A beneficiary or the spouse of a beneficiary must not be one of the two witnesses to the will or the gift to the beneficiary is invalid.
In contrast to some other provinces where the legislation gives the courts some discretion to relieve against minor mistakes where there has been substantial compliance with the rules, the Wills Act does not give the courts this power.

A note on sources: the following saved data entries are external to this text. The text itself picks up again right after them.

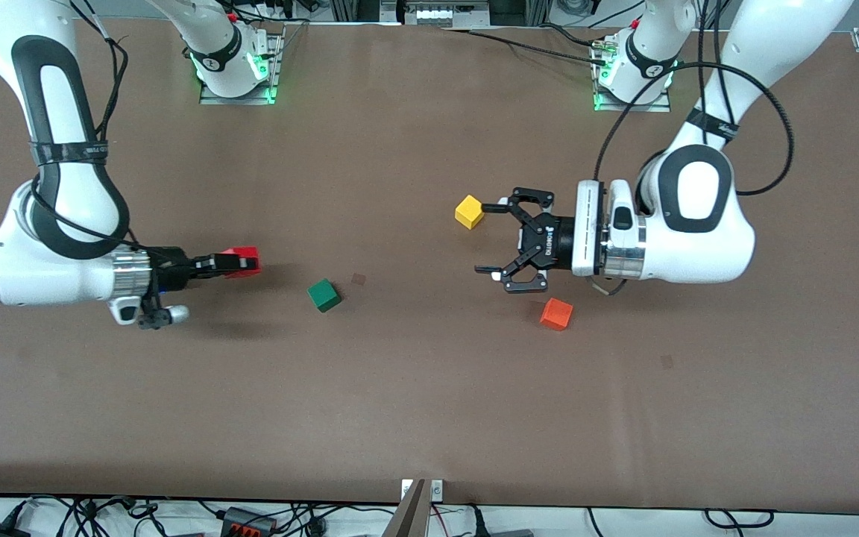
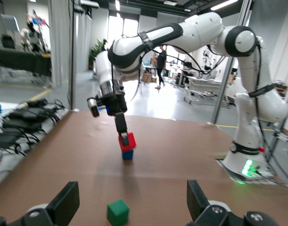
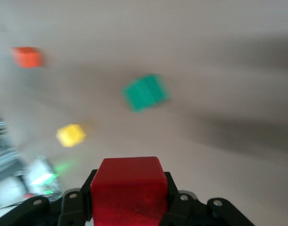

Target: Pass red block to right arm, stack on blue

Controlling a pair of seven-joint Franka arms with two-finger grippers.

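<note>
While the right gripper (image 1: 247, 262) clamps the red block (image 1: 241, 261), the scene stands thus:

Right gripper: at the right arm's end of the table (image 1: 414, 418), fingers shut tight on the red block's sides; the right wrist view shows the block (image 3: 128, 188) filling the gap between the fingers.

Red block: in the left wrist view it (image 2: 127, 141) sits on top of the blue block (image 2: 127, 154), touching it, edges nearly in line, with the gripper (image 2: 126, 139) gripping from above.

Blue block: on the table under the red one, hidden in the front view.

Left gripper (image 1: 491, 237): spread fully wide, holding nothing, over bare table between the yellow block (image 1: 468, 211) and the orange block (image 1: 556, 313), near both, touching neither.

Green block (image 1: 323, 294): alone between the two grippers, close to the stack but apart from it.

Open room: a wide bare strip runs along the table's edge nearest the front camera; the stretch between the green block and the left gripper is also bare.
</note>
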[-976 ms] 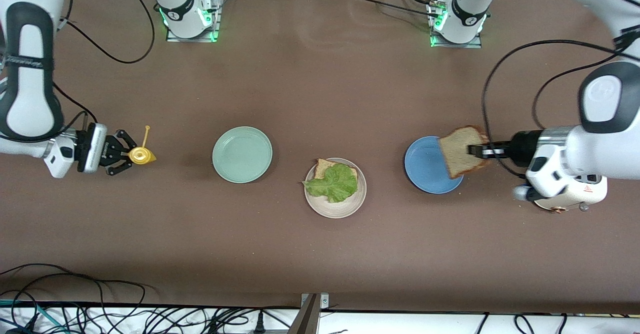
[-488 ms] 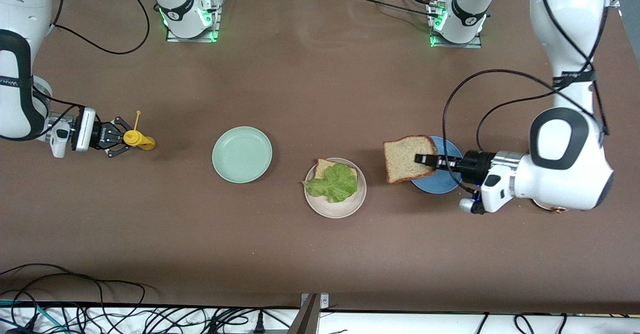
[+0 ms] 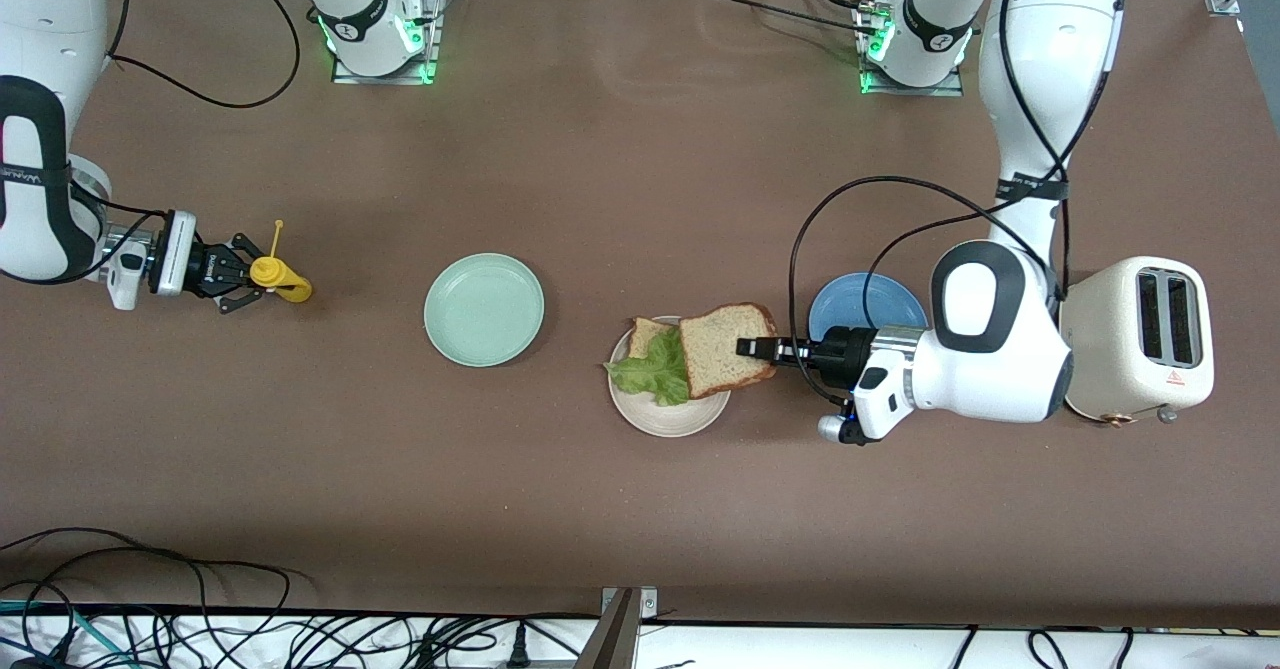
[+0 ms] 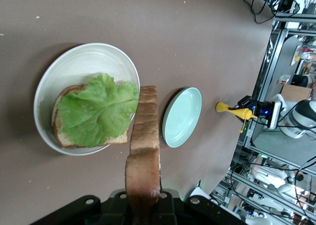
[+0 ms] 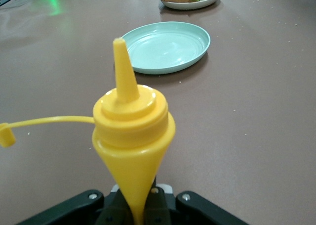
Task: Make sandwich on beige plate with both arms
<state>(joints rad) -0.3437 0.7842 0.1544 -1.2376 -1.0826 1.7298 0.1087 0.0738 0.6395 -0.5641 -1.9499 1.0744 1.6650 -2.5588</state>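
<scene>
Brown matting covers the table [image 3: 620, 179], cables trailing along its near edge. Left gripper [image 3: 752, 347] hangs over the beige plate [image 3: 668, 416], jaws pinching a bread slice [image 3: 724, 347] above the lettuce [image 3: 655, 369] and lower slice [image 3: 648, 330]. Right gripper [image 3: 238, 272], near the right arm's end, squeezes a yellow bottle [image 3: 277, 277]. Mint plate [image 3: 484, 309] and blue plate [image 3: 862, 299] flank the beige one, with a toaster [image 3: 1135, 339] at the left arm's end.
</scene>
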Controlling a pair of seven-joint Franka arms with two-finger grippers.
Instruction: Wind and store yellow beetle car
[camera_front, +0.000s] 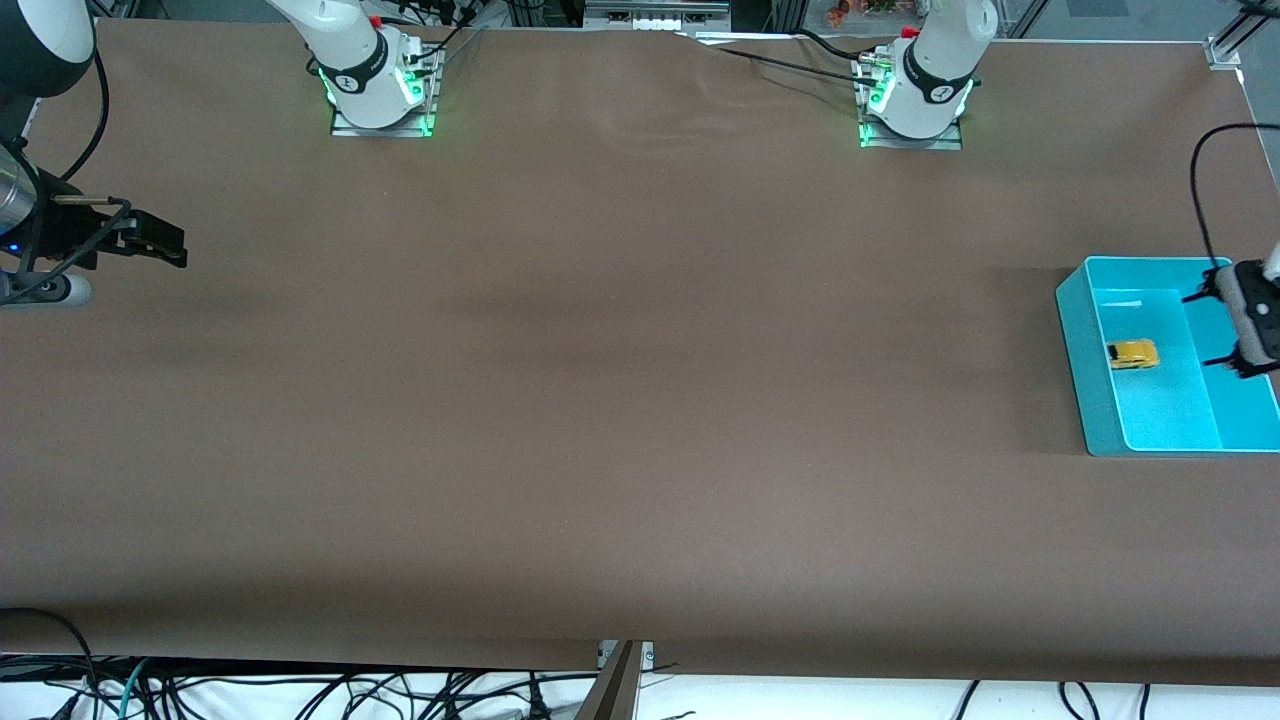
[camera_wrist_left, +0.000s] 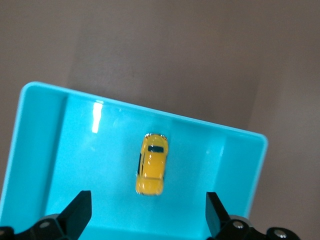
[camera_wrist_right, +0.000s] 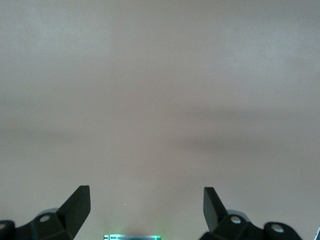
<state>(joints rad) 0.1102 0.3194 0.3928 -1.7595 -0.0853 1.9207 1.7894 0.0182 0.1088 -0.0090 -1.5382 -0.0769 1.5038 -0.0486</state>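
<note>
Closest to the front camera the brown tabletop (camera_front: 600, 450) lies bare under its paper cover, reaching from one arm's end to the other. Farther up, at my left arm's end, sits the teal bin (camera_front: 1090, 400), an open rectangular tub with a raised ledge along one long side. The yellow beetle car (camera_front: 1133, 354) rests on its wheels on the bin's floor, in the lower, wider part, clear of every wall; from my left wrist camera I look straight down on its rounded roof (camera_wrist_left: 151, 163) and dark window, with the bin's rim (camera_wrist_left: 30, 100) framing it. My left gripper (camera_front: 1222, 329) hangs over the bin, above the ledge side, and its jaws stand wide apart with nothing between them; the two dark fingertips (camera_wrist_left: 80, 210) show at the picture's edge on either side of the car, well above it and not touching it. The car lies free in the bin, held by nothing. At the right arm's end of the tabletop, my right gripper (camera_front: 160, 243) waits in the air over bare paper, its jaws spread apart too and holding nothing, as its wrist camera shows with both fingertips (camera_wrist_right: 80, 202) over plain brown surface. Farthest from the front camera, the two arm bases (camera_front: 380, 85) stand along the tabletop's edge, lit green.
</note>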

The British Columbia courts have interpreted the requirements of the Wills Act strictly. For example, in Toomey v. Davis, 2003 B.C.S.C. 1211, the testator signed a codicil amending his will in the presence of two witnesses. However, one of the witnesses did not sign the codicil in the presence of the testator, but signed the codicil later. Despite the fact that Mr. Justice Truscott was "completely satisfied that the codicil does express the true intentions of the testator as proven by the evidence," and that the failure of the witness to sign in front of the testator was inadvertant, the court was unable to give effect to the codicil.
There is a very limited exception in British Columbia to the rule that two witnesses must witness and sign a will in the manner described above. Members of the Canadian Armed forces while on active service and seamen while at sea may make a valid will by writing the will and signing it at the end, without the need for witnesses.
The law in some other provinces allows anyone to make a valid will by writing the will in his or her own handwriting and signing it at the end, without witnesses (a “holograph will”). But with the exception for members of the armed forces on active duty and seamen at sea, British Columbia law does not recognize holograph wills as valid.
I have heard that the British Columbia Law Institute in its review of succession law in B.C. is considering whether to recommend some changes to our legislation allowing the courts to uphold wills where there has been substantial compliance with the formal requirments of the Wills Act.
I would be interested in reading any comments on whether it would be a good idea to relax British Columbia's strict requirments, and if so, how.